**SOURCE MATERIAL**
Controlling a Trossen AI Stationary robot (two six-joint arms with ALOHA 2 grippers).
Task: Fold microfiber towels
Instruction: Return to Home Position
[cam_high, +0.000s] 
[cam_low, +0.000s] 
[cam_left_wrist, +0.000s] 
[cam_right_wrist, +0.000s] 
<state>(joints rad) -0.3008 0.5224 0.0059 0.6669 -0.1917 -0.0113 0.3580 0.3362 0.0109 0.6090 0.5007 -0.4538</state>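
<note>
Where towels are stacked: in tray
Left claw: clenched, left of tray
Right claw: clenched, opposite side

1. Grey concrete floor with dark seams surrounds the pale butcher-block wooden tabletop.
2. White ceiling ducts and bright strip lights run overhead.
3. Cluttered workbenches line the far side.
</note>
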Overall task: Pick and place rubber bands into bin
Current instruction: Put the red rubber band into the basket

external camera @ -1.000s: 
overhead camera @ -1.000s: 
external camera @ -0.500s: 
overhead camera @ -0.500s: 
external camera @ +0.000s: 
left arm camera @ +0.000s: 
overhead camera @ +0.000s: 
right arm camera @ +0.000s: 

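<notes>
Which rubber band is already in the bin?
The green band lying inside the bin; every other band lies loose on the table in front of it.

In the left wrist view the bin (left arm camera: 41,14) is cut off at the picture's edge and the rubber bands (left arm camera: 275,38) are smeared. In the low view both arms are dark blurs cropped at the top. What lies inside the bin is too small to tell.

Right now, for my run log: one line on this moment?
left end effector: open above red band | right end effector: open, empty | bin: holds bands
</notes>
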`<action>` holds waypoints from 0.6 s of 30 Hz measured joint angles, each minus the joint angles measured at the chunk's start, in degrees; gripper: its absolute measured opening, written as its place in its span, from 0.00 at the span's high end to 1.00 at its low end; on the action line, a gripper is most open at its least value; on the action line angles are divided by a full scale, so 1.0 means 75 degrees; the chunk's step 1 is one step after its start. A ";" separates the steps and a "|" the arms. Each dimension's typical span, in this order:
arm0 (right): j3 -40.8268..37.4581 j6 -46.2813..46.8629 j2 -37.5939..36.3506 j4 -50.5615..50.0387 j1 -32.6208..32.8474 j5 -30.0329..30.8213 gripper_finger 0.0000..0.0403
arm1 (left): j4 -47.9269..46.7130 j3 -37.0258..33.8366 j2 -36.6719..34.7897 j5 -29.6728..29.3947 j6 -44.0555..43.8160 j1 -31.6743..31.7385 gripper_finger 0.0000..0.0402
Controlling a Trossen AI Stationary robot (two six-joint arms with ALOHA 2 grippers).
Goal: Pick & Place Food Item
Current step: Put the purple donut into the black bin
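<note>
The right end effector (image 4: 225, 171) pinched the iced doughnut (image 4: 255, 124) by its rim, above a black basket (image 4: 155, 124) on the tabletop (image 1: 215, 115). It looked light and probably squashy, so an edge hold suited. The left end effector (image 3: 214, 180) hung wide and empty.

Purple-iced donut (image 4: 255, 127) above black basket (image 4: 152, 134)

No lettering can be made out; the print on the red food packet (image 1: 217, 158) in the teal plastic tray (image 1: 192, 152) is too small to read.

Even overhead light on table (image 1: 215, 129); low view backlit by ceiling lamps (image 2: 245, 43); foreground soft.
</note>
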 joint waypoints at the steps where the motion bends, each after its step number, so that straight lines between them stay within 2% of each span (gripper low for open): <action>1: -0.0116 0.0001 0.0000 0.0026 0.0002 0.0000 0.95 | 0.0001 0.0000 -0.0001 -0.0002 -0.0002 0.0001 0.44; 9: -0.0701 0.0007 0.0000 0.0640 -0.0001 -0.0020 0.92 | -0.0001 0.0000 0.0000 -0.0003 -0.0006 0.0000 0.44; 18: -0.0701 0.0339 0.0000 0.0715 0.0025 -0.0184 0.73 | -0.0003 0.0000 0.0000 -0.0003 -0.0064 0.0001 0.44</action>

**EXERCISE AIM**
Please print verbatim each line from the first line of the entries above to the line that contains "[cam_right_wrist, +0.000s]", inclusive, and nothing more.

**YOUR RESPONSE**
Controlling a Trossen AI Stationary robot (two six-joint arms with ALOHA 2 grippers).
Task: Fold microfiber towels
Instruction: Return to Home Position
[cam_high, +0.000s] 
[cam_low, +0.000s] 
[cam_left_wrist, +0.000s] 
[cam_right_wrist, +0.000s] 

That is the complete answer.